### Activity
For every line below, restate it exactly and drop the images.
=== Begin Enclosure ===
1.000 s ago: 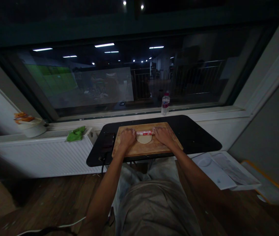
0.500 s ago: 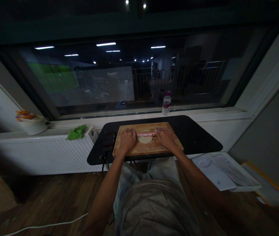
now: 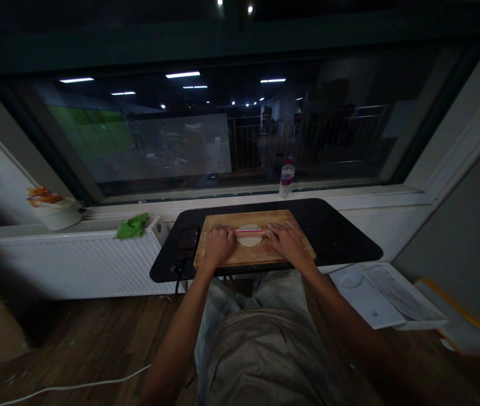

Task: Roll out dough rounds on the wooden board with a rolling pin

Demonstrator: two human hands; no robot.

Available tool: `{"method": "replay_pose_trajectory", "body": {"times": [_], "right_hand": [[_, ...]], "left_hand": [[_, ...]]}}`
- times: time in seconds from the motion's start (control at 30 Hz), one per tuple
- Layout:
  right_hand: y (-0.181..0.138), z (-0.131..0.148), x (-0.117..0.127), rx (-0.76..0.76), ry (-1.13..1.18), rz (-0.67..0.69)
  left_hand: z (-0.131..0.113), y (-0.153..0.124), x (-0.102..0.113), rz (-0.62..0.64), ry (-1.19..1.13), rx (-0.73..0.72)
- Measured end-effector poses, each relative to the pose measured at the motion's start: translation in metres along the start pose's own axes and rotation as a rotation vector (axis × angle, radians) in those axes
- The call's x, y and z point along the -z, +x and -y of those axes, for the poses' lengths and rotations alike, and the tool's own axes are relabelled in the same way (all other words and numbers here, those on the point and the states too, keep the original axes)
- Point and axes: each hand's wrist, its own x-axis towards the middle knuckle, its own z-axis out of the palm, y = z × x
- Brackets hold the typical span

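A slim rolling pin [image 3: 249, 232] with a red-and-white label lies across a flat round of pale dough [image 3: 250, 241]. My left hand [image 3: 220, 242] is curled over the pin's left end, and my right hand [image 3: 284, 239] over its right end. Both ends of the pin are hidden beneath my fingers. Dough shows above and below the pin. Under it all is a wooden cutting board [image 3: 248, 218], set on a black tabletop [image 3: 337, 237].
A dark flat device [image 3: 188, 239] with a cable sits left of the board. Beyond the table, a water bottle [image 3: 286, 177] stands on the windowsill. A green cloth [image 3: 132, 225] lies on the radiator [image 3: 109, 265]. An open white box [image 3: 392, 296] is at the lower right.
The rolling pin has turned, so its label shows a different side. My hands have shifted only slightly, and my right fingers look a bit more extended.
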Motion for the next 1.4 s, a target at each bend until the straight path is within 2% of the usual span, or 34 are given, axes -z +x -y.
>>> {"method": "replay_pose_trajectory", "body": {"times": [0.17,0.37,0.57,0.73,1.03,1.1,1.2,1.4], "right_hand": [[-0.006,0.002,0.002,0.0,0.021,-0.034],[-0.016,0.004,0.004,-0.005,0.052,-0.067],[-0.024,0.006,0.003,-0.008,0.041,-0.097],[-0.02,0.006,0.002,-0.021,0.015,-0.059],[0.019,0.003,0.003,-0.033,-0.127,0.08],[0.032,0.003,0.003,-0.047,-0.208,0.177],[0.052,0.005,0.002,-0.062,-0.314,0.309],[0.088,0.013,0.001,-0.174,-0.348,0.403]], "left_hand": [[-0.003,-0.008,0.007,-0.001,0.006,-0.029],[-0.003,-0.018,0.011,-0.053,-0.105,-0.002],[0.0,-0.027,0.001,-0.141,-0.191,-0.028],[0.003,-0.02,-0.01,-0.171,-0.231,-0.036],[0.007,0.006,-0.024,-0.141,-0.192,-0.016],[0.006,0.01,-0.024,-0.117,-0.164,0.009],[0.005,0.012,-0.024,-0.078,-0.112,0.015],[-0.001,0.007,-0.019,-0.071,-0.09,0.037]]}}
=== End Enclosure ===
### Answer space
1.000 s ago: 
0.500 s ago: 
now: 

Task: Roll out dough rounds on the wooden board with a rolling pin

Demonstrator: two human hands; no robot.

Available tool: `{"method": "replay_pose_trajectory", "body": {"times": [_], "right_hand": [[_, ...]], "left_hand": [[_, ...]]}}`
- times: time in seconds from the motion's start (control at 30 Hz), one per tuple
- Layout:
  right_hand: y (-0.181..0.138), z (-0.131..0.148), x (-0.117..0.127), rx (-0.76..0.76), ry (-1.13..1.18), rz (-0.67..0.69)
  left_hand: z (-0.131..0.113), y (-0.153..0.124), x (-0.102..0.113), rz (-0.62..0.64), ry (-1.19..1.13), rx (-0.73..0.72)
- Measured end-effector poses, each relative to the pose measured at the motion's start: translation in metres along the start pose's own axes and rotation as a rotation vector (axis × angle, radians) in those axes
- The call's x, y and z point along the -z, +x and -y of those axes, for the poses' lengths and rotations alike, and the tool's own axes are relabelled in the same way (all other words and numbers here, those on the point and the states too, keep the original axes)
- Point and axes: each hand's wrist, its own x-axis towards the middle knuckle, its own z-axis out of the palm, y = z × x
- Brackets hold the typical span

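A slim rolling pin [image 3: 249, 232] with a red-and-white label lies across a flat round of pale dough [image 3: 250, 241]. My left hand [image 3: 220, 242] is curled over the pin's left end, and my right hand [image 3: 284, 239] over its right end. Both ends of the pin are hidden beneath my fingers. Dough shows above and below the pin. Under it all is a wooden cutting board [image 3: 248, 218], set on a black tabletop [image 3: 337, 237].
A dark flat device [image 3: 188, 239] with a cable sits left of the board. Beyond the table, a water bottle [image 3: 286, 177] stands on the windowsill. A green cloth [image 3: 132, 225] lies on the radiator [image 3: 109, 265]. An open white box [image 3: 392, 296] is at the lower right.
The rolling pin has turned, so its label shows a different side. My hands have shifted only slightly, and my right fingers look a bit more extended.
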Motion for the next 1.4 s, a target at each bend until the straight path is within 2% of the usual span, or 34 are given, axes -z +x -y.
>>> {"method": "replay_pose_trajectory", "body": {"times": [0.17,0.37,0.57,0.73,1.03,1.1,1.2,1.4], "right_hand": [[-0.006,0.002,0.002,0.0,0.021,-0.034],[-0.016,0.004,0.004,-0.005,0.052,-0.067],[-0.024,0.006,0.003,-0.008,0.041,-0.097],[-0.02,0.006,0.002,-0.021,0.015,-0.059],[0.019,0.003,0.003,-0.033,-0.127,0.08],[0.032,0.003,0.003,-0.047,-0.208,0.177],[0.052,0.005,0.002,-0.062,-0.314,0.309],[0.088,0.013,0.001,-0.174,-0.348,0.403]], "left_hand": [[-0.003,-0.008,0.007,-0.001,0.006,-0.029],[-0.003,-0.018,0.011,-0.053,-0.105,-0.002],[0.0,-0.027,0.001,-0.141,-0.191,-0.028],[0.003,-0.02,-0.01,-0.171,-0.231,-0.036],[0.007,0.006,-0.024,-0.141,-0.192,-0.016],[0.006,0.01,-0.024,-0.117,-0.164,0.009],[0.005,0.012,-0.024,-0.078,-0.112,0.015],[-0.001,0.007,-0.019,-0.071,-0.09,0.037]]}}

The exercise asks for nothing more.